Aim of the task
The full listing, copied exactly and free of pictures, is the expected reply.
***
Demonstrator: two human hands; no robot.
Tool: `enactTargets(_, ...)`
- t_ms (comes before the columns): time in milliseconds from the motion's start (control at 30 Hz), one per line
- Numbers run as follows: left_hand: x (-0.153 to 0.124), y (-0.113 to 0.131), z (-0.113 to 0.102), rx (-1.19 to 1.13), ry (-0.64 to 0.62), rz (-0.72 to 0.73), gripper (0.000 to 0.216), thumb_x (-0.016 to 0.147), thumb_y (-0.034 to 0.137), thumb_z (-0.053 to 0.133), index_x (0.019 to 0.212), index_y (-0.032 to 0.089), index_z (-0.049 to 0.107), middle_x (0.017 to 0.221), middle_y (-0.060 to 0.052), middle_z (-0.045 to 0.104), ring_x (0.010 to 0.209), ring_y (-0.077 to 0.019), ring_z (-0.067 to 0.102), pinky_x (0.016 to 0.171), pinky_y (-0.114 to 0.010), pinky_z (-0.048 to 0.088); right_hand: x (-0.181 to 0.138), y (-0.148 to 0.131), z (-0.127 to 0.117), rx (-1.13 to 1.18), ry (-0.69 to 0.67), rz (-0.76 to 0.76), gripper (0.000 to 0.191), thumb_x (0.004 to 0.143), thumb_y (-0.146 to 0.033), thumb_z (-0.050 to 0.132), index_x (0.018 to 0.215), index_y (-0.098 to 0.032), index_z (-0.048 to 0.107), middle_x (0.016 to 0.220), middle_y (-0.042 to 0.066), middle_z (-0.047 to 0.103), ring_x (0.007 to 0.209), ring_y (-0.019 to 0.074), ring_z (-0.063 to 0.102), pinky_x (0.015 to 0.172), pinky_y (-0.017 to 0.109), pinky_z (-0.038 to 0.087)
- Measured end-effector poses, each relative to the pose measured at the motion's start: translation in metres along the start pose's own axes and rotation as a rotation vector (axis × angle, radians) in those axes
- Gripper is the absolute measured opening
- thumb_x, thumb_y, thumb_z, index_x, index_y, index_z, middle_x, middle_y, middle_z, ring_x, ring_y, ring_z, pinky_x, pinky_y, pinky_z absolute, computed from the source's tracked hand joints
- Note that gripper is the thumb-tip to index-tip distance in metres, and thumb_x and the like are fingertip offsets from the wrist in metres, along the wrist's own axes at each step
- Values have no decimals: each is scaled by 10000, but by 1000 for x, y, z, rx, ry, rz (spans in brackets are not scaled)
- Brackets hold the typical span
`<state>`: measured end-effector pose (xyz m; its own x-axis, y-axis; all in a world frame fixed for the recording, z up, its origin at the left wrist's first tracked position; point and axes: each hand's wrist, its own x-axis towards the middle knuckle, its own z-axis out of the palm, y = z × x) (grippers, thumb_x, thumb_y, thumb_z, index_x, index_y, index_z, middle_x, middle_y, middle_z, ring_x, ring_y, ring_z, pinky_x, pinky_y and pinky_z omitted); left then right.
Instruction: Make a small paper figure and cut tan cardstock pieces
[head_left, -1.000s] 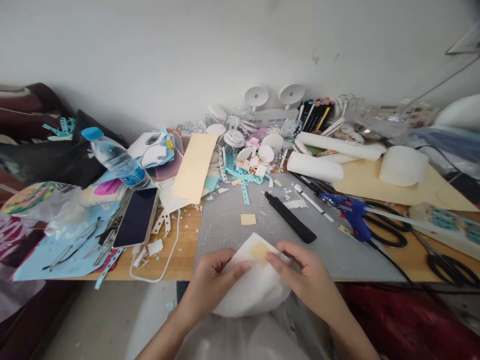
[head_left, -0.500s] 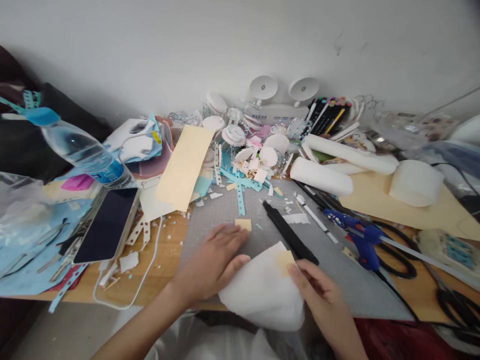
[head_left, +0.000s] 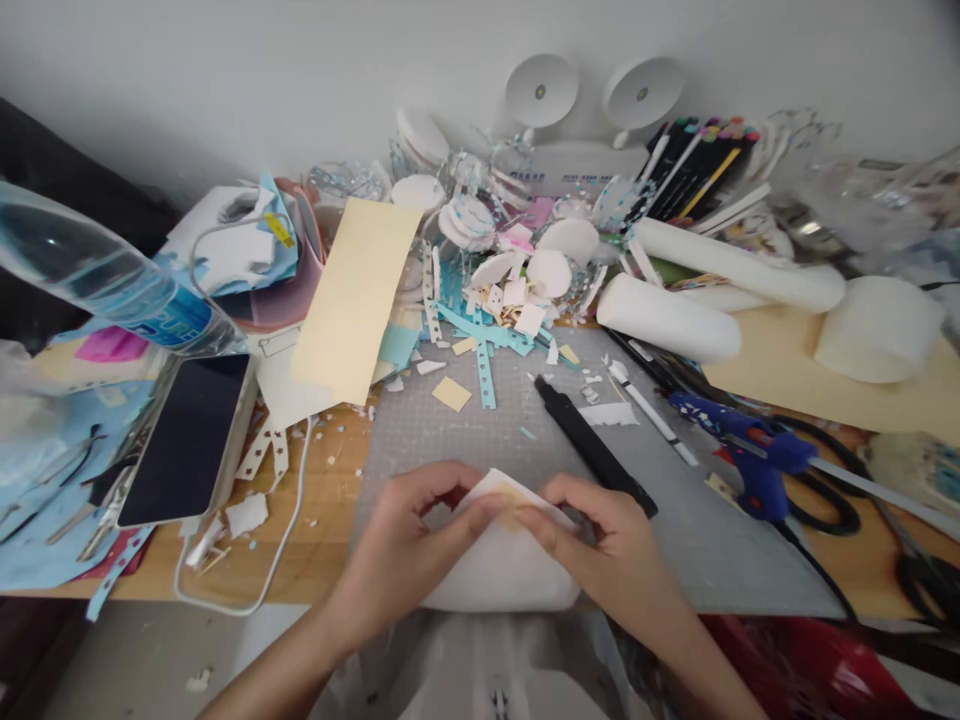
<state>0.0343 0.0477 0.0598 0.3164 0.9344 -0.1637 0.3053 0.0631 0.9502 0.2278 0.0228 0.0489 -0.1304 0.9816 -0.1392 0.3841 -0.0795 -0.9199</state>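
Both my hands pinch the top edge of a white foam sheet (head_left: 502,570) at the front of the grey cutting mat (head_left: 480,430). My left hand (head_left: 409,535) grips it from the left and my right hand (head_left: 600,535) from the right. Between the fingertips sits a small tan paper piece (head_left: 512,496) on the sheet. A black utility knife (head_left: 592,445) lies just beyond my right hand. A loose tan square (head_left: 451,394) rests further up the mat.
A phone (head_left: 184,440) and a water bottle (head_left: 112,280) lie left, with a white cable (head_left: 285,520). A tan card strip (head_left: 356,300), paper scraps, white foam rolls (head_left: 667,320), markers, a blue glue gun (head_left: 757,460) and scissors (head_left: 840,500) crowd the back and right.
My left hand came off the mat and back to the foam sheet. Both hands now pinch its top edge together. The camera tilted lower and closer to the desk.
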Motion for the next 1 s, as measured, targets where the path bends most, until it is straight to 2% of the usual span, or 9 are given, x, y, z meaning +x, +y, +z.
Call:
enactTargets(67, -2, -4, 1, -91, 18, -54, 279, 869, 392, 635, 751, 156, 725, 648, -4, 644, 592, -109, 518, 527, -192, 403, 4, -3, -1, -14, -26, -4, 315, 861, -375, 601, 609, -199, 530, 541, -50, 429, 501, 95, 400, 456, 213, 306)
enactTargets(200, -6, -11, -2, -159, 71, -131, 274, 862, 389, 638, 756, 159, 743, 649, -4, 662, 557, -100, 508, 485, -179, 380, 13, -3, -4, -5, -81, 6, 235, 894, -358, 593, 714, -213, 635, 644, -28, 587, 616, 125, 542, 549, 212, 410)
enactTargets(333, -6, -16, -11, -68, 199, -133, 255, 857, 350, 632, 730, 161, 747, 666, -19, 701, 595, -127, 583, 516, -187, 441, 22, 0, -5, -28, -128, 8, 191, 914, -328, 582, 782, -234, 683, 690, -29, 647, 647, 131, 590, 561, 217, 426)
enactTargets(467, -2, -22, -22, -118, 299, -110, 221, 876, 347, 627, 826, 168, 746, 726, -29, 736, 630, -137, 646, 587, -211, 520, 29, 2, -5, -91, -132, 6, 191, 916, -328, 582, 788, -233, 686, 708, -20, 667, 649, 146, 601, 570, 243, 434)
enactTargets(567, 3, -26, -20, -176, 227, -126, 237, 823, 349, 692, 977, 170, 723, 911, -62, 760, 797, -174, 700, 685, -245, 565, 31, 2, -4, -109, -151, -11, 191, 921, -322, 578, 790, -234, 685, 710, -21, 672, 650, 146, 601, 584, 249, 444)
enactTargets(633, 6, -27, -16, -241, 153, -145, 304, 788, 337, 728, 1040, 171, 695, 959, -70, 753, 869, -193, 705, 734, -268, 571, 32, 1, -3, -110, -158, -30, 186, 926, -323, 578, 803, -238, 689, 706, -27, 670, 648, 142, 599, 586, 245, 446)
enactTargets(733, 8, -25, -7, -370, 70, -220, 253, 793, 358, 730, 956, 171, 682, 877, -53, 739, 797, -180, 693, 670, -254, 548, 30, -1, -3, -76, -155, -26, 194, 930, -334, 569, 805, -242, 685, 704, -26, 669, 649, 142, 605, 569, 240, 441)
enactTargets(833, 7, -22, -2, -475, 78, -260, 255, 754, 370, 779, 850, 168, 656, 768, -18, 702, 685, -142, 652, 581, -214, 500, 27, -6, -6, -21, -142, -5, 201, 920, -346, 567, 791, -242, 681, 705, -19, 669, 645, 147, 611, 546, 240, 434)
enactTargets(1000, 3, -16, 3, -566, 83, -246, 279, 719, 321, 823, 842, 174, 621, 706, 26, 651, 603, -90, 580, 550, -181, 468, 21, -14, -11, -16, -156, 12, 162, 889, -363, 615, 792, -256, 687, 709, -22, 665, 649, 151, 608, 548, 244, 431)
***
Answer box
Demonstrator: two human hands; no robot.
Tool: `enactTargets(_, ...)`
- t_ms (comes before the columns): time in milliseconds from the motion's start (control at 30 Hz), one per line
- Numbers run as follows: left_hand: x (-0.153 to 0.124), y (-0.113 to 0.131), z (-0.113 to 0.102), rx (-1.19 to 1.13), ry (-0.64 to 0.62), rz (-0.72 to 0.73), gripper (0.000 to 0.216), thumb_x (-0.016 to 0.147), thumb_y (-0.034 to 0.137), thumb_z (-0.053 to 0.133), index_x (0.019 to 0.212), index_y (-0.032 to 0.089), index_z (-0.049 to 0.107), middle_x (0.017 to 0.221), middle_y (-0.060 to 0.052), middle_z (-0.045 to 0.104), ring_x (0.010 to 0.209), ring_y (-0.077 to 0.019), ring_z (-0.067 to 0.102), pinky_x (0.016 to 0.171), pinky_y (-0.114 to 0.010), pinky_z (-0.048 to 0.088); right_hand: x (-0.181 to 0.138), y (-0.148 to 0.131), z (-0.127 to 0.117), rx (-1.13 to 1.18), ry (-0.69 to 0.67), rz (-0.76 to 0.76), gripper (0.000 to 0.191), thumb_x (0.004 to 0.143), thumb_y (-0.146 to 0.033), thumb_z (-0.050 to 0.132), index_x (0.018 to 0.215), index_y (-0.098 to 0.032), index_z (-0.048 to 0.107), middle_x (0.016 to 0.220), middle_y (-0.042 to 0.066), middle_z (-0.047 to 0.103), ring_x (0.007 to 0.209), ring_y (-0.019 to 0.074), ring_z (-0.063 to 0.102), pinky_x (0.015 to 0.172), pinky_y (-0.017 to 0.109), pinky_z (-0.038 to 0.087)
- Measured end-effector poses, each relative to the pose measured at the motion's start: translation in metres along the start pose's own axes and rotation as a rotation vector (axis × angle, radians) in those axes
- Gripper is the absolute measured opening
- thumb_x, thumb_y, thumb_z, index_x, index_y, index_z, middle_x, middle_y, middle_z, ring_x, ring_y, ring_z, pinky_x, pinky_y, pinky_z absolute, computed from the source's tracked hand joints
- Note that gripper is the thumb-tip to index-tip distance in metres, and thumb_x and the like are fingertip offsets from the wrist in metres, along the wrist's own axes at each step
- Values have no decimals: each is scaled by 10000, but by 1000 for x, y, z, rx, ry, rz (spans in brackets are not scaled)
- Brackets hold the typical span
`<state>`: measured end-effector pose (xyz m; its own x-axis, y-axis; all in a world frame fixed for the recording, z up, its origin at the left wrist's first tracked position; point and axes: each hand's wrist, its own x-axis towards the middle knuckle, its own z-axis out of the palm, y = z × x) (grippers, thumb_x, thumb_y, thumb_z, index_x, index_y, index_z, middle_x, middle_y, middle_z, ring_x, ring_y, ring_z, pinky_x, pinky_y and pinky_z omitted); left then right.
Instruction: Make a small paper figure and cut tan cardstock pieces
[head_left, -1.000s] 
[head_left, -0.500s] 
[head_left, +0.000s] 
<state>0.0343 0.0477 0.0598 0.3164 0.9344 -0.1637 0.3053 0.0631 0.9502 0.2278 0.0228 0.0489 -0.1304 0.9816 -0.1392 0.3841 -0.0795 -0.9199</state>
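Both my hands pinch the top edge of a white foam sheet (head_left: 502,570) at the front of the grey cutting mat (head_left: 480,430). My left hand (head_left: 409,535) grips it from the left and my right hand (head_left: 600,535) from the right. Between the fingertips sits a small tan paper piece (head_left: 512,496) on the sheet. A black utility knife (head_left: 592,445) lies just beyond my right hand. A loose tan square (head_left: 451,394) rests further up the mat.
A phone (head_left: 184,440) and a water bottle (head_left: 112,280) lie left, with a white cable (head_left: 285,520). A tan card strip (head_left: 356,300), paper scraps, white foam rolls (head_left: 667,320), markers, a blue glue gun (head_left: 757,460) and scissors (head_left: 840,500) crowd the back and right.
My left hand came off the mat and back to the foam sheet. Both hands now pinch its top edge together. The camera tilted lower and closer to the desk.
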Motion for the next 1 s, as measured, targets where the path bends most, until it is straight to 2% of the usual span, or 9 are given, x, y, z meaning +x, +y, +z.
Call:
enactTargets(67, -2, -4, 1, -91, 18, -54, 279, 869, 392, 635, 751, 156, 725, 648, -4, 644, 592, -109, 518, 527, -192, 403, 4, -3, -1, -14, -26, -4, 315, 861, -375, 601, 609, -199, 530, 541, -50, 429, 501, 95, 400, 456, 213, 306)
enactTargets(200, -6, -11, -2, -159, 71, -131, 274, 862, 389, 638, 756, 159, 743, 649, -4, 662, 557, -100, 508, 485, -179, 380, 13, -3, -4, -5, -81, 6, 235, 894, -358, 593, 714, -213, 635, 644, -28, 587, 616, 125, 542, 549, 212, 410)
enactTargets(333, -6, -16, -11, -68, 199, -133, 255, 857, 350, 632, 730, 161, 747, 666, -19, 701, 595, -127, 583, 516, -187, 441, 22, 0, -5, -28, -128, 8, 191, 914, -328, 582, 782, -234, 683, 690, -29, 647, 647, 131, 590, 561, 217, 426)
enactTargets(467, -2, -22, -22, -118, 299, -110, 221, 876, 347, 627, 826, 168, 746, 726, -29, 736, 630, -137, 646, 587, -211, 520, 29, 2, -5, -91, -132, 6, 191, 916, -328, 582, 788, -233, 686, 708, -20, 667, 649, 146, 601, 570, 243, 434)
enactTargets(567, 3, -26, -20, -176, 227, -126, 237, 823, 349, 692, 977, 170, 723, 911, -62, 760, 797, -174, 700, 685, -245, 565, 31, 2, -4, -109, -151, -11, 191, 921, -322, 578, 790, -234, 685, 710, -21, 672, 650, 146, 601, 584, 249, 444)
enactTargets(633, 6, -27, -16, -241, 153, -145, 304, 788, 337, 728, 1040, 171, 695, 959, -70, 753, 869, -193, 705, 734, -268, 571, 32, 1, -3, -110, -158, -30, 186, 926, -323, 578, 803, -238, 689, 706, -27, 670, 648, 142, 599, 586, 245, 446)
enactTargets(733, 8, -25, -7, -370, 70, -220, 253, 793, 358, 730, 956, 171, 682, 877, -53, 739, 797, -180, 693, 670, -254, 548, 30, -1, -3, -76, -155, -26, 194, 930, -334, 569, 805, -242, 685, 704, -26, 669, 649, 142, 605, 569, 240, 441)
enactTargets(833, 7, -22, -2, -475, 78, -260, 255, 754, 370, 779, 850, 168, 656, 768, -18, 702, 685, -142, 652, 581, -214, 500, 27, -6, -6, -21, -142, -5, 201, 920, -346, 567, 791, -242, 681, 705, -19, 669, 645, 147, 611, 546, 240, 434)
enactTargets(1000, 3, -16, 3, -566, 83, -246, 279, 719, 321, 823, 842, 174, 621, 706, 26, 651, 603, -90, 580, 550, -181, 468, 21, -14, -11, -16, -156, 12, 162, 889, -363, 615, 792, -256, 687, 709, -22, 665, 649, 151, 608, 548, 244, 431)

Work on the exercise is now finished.